Le régulateur boursier américain, la SEC, a ouvert la voie à une cotation directe des actions sur des blockchains publiques, sans courtier ni statut de bourse classique. La décision est entrée en vigueur le 17 septembre pour une durée de cinq ans.
Elle concerne une nouvelle catégorie de plateformes que la SEC baptise Tokenized Securities Venues.
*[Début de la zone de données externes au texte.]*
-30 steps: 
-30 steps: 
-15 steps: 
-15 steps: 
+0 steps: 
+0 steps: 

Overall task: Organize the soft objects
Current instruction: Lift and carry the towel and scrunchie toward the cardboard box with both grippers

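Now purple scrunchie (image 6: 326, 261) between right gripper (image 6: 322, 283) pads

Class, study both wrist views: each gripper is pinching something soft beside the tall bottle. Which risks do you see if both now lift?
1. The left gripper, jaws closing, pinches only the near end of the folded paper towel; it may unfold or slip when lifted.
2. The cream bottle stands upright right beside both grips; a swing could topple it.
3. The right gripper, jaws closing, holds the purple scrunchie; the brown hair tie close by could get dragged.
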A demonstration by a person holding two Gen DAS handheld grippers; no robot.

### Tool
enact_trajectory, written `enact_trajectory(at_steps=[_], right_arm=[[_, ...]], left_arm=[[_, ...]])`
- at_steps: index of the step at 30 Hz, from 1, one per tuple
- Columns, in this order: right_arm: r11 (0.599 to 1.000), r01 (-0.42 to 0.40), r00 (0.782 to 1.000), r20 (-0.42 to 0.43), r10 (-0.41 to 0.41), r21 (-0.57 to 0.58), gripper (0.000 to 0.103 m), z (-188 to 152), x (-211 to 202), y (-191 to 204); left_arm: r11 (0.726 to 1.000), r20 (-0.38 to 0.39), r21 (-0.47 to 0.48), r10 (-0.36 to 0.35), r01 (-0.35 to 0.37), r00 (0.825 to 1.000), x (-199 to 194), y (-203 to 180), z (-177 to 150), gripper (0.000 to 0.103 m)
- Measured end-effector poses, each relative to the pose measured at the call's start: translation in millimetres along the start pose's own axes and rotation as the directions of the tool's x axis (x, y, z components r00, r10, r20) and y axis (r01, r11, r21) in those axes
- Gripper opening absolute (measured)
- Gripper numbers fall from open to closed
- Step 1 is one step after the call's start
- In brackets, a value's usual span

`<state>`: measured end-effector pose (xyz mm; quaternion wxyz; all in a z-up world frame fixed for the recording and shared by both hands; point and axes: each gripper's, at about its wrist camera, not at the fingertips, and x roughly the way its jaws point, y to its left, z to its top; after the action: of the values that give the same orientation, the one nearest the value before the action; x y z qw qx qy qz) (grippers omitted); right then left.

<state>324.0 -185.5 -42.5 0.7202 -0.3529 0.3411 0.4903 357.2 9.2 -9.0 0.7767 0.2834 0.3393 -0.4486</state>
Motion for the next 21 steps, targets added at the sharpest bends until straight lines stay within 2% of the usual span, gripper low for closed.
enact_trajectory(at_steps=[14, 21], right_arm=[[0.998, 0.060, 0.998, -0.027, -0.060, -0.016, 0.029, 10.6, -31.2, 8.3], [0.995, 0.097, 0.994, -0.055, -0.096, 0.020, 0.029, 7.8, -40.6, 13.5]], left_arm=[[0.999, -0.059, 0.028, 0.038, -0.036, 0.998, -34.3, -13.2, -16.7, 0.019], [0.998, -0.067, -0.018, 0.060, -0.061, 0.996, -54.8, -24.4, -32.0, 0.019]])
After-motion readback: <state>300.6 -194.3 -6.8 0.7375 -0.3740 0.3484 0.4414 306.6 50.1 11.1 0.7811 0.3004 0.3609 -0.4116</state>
La liquidité n'y est plus assurée par des teneurs de marché traditionnels mais par des contrats intelligents et des pools de market makers automatisés — le mécanisme que la finance décentralisée utilise depuis des années, désormais appliqué aux actions ordinaires de sociétés cotées au Nasdaq et au NYSE.
L'exemption est assortie de conditions strictes. Les plateformes doivent plafonner le nombre de titres et les volumes échangés, garantir aux détenteurs de jetons les mêmes droits qu'aux actionnaires classiques, publier leurs données d'activité et, point central, suspendre la négociation du jeton dès que l'action sous-jacente est suspendue sur sa bourse principale. Les contrats intelligents doivent reposer sur des blockchains publiques et auditables. Les instruments synthétiques, qui répliquent un cours sans conférer de propriété réelle, en sont exclus, et chaque émetteur peut retirer ses titres du dispositif.
Le calendrier n'a rien d'un hasard. Deux jours plus tôt à peine, le Sénat rejetait le Clarity Act, le texte censé doter le marché crypto d'un cadre fédéral unique, à une voix près (49 contre 50). Le président de la SEC, Paul Atkins, a assumé le lien entre les deux événements : faute d'avancée au Congrès, l'agence a choisi d'utiliser les pouvoirs dont elle dispose déjà.
La SEC insiste : il s'agit d'un pont temporaire, pas d'une règle permanente, et l'agence recueille des commentaires publics tout en préparant un cadre durable. Mais pour un marché de la tokenisation qui pèse déjà des centaines de milliards de dollars via des plateformes liées à BlackRock, DTCC et Circle, ouvrir une voie légale réelle vers la blockchain pour les actions de Wall Street pèse bien plus qu'un nouveau texte bloqué au Sénat.